▶ **TASK REQUIREMENTS**
An exact repetition of the data is required; no picture should appear in it.

▶ **DATASET EXCERPT**
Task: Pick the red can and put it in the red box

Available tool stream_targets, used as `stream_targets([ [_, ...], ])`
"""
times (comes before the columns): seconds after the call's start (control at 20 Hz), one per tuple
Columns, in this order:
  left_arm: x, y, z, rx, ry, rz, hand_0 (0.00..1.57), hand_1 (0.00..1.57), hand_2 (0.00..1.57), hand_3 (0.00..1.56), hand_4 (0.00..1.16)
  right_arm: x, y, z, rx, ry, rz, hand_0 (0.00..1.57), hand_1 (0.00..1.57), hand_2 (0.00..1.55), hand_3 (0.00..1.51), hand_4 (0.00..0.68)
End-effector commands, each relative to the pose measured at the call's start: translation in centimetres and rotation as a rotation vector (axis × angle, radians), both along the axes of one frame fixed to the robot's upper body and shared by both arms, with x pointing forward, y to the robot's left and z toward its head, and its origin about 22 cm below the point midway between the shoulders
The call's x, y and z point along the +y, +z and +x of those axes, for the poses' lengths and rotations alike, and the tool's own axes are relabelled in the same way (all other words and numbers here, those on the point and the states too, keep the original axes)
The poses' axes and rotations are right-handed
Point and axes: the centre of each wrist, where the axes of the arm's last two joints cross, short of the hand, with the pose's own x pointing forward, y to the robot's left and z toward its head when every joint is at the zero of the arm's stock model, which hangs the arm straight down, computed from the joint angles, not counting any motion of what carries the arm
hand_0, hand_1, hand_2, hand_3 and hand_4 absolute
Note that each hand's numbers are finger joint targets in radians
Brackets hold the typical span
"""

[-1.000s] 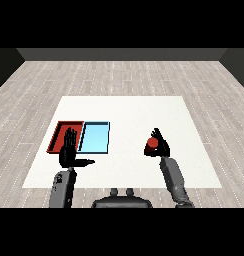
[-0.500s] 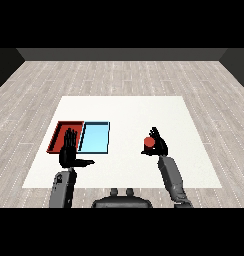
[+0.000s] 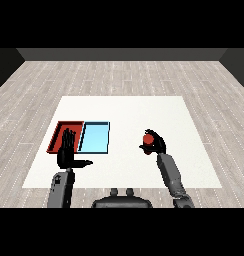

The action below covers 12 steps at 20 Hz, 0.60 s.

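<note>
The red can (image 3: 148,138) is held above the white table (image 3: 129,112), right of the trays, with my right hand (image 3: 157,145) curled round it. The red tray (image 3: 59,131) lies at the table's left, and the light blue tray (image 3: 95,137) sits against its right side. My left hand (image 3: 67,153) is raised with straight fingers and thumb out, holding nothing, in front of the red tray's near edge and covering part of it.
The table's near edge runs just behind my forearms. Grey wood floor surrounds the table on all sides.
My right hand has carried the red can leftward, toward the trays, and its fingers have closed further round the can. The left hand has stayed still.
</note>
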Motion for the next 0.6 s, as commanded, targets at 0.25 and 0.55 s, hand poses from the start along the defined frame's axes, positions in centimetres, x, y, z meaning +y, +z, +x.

▶ **PROBLEM SOLUTION**
Task: Pick the red can and put it in the red box

Available tool stream_targets, used as `stream_targets([ [_, ...], ])`
"""
times (comes before the columns): seconds after the call's start (control at 20 Hz), one per tuple
Columns, in this order:
  left_arm: x, y, z, rx, ry, rz, hand_0 (0.00..1.57), hand_1 (0.00..1.57), hand_2 (0.00..1.57), hand_3 (0.00..1.56), hand_4 (0.00..1.16)
  right_arm: x, y, z, rx, ry, rz, hand_0 (0.00..1.57), hand_1 (0.00..1.57), hand_2 (0.00..1.55), hand_3 (0.00..1.51), hand_4 (0.00..0.68)
End-effector commands, each relative to the pose measured at the call's start: translation in centimetres and rotation as a rotation vector (axis × angle, radians), both along the axes of one frame fixed to the robot's upper body and shared by both arms, with x pointing forward, y to the robot's left and z toward its head, and its origin about 22 cm below the point midway between the shoulders
The call's x, y and z point along the +y, +z and +x of those axes, for the poses' lengths and rotations alike, and the tool's own axes are relabelled in the same way (all other words and numbers here, those on the point and the states too, keep the original axes)
The poses' axes and rotations are right-handed
Point and axes: the centre of each wrist, where the axes of the arm's last two joints cross, short of the hand, with the pose's own x pointing forward, y to the robot's left and z toward its head when every joint is at the zero of the arm's stock model, which hangs the arm straight down, computed from the joint angles, not counting any motion of what carries the arm
hand_0, hand_1, hand_2, hand_3 and hand_4 absolute
Note that each hand's numbers are finger joint targets in radians
Brackets hold the typical span
"""

[-1.000s] 
[-0.500s] 
[+0.000s] 

The action below covers 12 steps at 20 Hz, 0.60 s.

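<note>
The red can (image 3: 148,138) is held above the white table (image 3: 129,112), right of the trays, with my right hand (image 3: 157,145) curled round it. The red tray (image 3: 59,131) lies at the table's left, and the light blue tray (image 3: 95,137) sits against its right side. My left hand (image 3: 67,153) is raised with straight fingers and thumb out, holding nothing, in front of the red tray's near edge and covering part of it.
The table's near edge runs just behind my forearms. Grey wood floor surrounds the table on all sides.
My right hand has carried the red can leftward, toward the trays, and its fingers have closed further round the can. The left hand has stayed still.
</note>
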Motion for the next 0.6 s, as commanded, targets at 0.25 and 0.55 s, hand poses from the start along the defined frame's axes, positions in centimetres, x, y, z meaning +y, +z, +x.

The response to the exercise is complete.